An evenly divided Supreme Court, in a setback for a Central California rancher, upheld the government’s power to prohibit farmers from plowing up wetlands to convert the land to fruit orchards.
The justices split, 4 to 4, in a closely watched case that tested the line between a protected wetland and a farmer’s use of his own land.
Justice Anthony M. Kennedy, a Sacramento native, withdrew from the case because he knew Angelo Tsakopoulos, the rancher and developer who appealed the issue.
Last week, the eight justices heard a spirited argument on the case and then voted behind closed doors.
On Monday, the court issued a one-line order announcing that, by a tie vote, the ruling of the U.S. 9th Circuit Court of Appeals had been affirmed.
This means that, at least for now, the Army Corps of Engineers and the Environmental Protection Agency maintain their broad authority to prevent landowners from dredging or filling wetlands that drain into rivers and streams.
Environmentalists said they were relieved, but not reassured.
“This is good news for today, but I’m sure industry will try to bring this up again,” said Julie Sibbing of the National Wildlife Federation.
Millions of acres of wetlands would have been threatened, environmentalists said, if the court had allowed farmers to plow.
The lawyers who challenged the reach of the government’s regulatory power said they were disappointed, but not defeated.
“Obviously, the court is very divided. They will be looking for another case to decide this issue, and the environmentalists have to be worried,” said Chicago attorney Timothy Bishop, who represented Tsakopoulos in last week’s argument. “We think Justice Kennedy would have been on our side” had he voted. Last year, in a 5-4 decision, the court stripped federal regulators of their power over isolated ponds and seasonal pools of water that do not flow into navigable streams. Environmentalists said this left millions of acres of wetlands unprotected. In that case, Kennedy sided with the conservative majority.
In dispute in the California case was low-lying farmland that fills with water during the winter rains and drains into a stream.
In 1993, Tsakopoulos bought the 8,400-acre Borden Ranch along the border of Sacramento and San Joaquin counties. Cattle had grazed on the land, but the new owner decided to plow it and plant fruit trees or grapevines.
A bulldozer with a deep plow was used to break up the hard clay. This “deep ripper” cut seven-foot grooves into the ground and “had a dramatic effect on the character of the wetland,” federal officials said.
Tsakopoulos was repeatedly warned that he could not plow in the wetlands area without a permit. In 1999, a federal judge in Sacramento found that he had committed 348 violations and handed down a $1.5-million fine.
Wetlands are protected under the Clean Water Act, which forbids polluting, dredging or filling of these waters but makes an exception for “normal farming.”
In a 2-1 decision, the 9th Circuit upheld the federal regulators, ruling that the deep plowing had the effect of dredging and filling the wetlands.

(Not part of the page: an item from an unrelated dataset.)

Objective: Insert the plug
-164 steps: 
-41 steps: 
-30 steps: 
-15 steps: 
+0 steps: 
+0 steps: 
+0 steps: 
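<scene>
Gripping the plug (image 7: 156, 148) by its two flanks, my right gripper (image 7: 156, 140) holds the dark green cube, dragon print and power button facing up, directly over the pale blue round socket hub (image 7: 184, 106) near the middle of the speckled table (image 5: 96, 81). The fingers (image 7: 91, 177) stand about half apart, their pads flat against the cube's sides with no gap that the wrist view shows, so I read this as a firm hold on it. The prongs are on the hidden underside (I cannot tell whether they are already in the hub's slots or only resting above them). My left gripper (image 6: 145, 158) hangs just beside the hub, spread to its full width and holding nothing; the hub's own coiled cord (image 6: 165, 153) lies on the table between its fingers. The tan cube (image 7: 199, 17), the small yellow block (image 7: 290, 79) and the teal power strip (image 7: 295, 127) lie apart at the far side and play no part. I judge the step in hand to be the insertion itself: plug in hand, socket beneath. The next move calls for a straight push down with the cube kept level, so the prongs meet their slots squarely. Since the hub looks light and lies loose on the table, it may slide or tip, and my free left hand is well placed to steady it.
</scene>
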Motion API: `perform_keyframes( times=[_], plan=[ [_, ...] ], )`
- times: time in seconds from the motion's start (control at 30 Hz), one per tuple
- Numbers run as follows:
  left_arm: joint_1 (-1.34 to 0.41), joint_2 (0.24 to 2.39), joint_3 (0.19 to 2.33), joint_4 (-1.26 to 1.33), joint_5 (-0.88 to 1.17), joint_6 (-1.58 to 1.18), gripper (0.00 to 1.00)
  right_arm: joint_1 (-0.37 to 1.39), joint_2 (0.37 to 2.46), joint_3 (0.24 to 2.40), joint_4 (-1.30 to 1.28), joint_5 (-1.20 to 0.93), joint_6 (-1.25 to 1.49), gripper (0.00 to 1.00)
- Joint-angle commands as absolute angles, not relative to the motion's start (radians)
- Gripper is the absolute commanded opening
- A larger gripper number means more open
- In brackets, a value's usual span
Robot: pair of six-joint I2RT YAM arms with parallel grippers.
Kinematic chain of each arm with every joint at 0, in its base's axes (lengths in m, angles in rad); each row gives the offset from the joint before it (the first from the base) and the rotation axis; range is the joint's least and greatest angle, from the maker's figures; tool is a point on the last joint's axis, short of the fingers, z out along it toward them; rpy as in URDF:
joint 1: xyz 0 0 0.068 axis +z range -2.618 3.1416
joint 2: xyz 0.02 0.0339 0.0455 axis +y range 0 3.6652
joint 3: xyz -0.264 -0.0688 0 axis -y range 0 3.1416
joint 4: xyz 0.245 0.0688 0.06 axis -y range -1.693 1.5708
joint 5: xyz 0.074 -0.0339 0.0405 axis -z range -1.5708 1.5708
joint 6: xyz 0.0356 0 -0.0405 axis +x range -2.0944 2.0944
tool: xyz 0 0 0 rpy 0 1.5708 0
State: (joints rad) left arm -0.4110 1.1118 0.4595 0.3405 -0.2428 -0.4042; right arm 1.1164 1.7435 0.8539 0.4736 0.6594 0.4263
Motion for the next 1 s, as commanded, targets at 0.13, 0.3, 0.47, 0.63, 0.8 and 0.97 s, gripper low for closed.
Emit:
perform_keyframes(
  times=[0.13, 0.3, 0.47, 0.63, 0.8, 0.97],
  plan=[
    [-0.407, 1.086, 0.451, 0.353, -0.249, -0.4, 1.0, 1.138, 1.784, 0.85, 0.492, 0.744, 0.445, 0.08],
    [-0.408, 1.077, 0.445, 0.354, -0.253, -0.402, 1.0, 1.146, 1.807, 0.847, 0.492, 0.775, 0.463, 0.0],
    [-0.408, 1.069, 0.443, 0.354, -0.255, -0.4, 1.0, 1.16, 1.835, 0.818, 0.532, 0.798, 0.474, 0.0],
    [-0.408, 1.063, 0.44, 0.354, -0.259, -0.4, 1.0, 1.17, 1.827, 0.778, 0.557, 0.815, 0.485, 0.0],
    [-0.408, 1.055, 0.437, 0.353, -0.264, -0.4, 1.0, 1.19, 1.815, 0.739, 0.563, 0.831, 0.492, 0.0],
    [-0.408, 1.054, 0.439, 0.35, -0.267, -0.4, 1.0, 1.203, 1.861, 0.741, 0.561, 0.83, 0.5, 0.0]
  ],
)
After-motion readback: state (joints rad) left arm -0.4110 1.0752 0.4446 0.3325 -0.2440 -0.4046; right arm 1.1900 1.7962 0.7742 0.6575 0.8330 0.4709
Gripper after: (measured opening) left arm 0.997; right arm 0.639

The California Farm Bureau, American Farm Bureau and other agriculture groups supported Tsakopoulos, arguing that plowing a field is not the same as dredging and filling a wetland.
But Bush administration lawyers vigorously defended the environmental regulators in the case of Borden Ranch vs. U.S. Army Corps of Engineers.
“We are not talking about a yeoman’s plow here. We are talking about a 100,000-pound bulldozer,” said Assistant Solicitor General Jeffrey Minear.
His brief also noted that Tsakopoulos had sold 4,000 acres for $16.2 million after planting the orchards.
The landowner’s legal case was not a total loss. The 9th Circuit Court ordered the trial judge in Sacramento to reduce the fine because some of the violations involved isolated pools that are not protected wetlands.
“Obviously we are disappointed to lose on a tie vote, but outside the 9th Circuit, this issue remains wide open,” said Edmund L. Regalia, a Walnut Creek lawyer who represented Tsakopoulos.
In other action Monday, the court asked Bush administration lawyers for their view on whether antiabortion activists who had set up a Web site with “Wanted” posters of doctors who perform abortions engaged in illegal threats.
In 1999, a jury in Oregon handed down a $109-million verdict in favor of doctors who were the targets of these sites. Earlier this year, the 9th Circuit upheld that verdict on a 6-5 vote.
Antiabortion activists appealed to the high court on free-speech grounds. They also say that the Web site did not violate the Freedom of Access to Clinic Entrances Act, which makes it illegal to block abortion clinics. Monday’s order asks Solicitor General Theodore B. Olson to give the government’s view of that law. This will delay for several months a decision on whether to take up the appeal.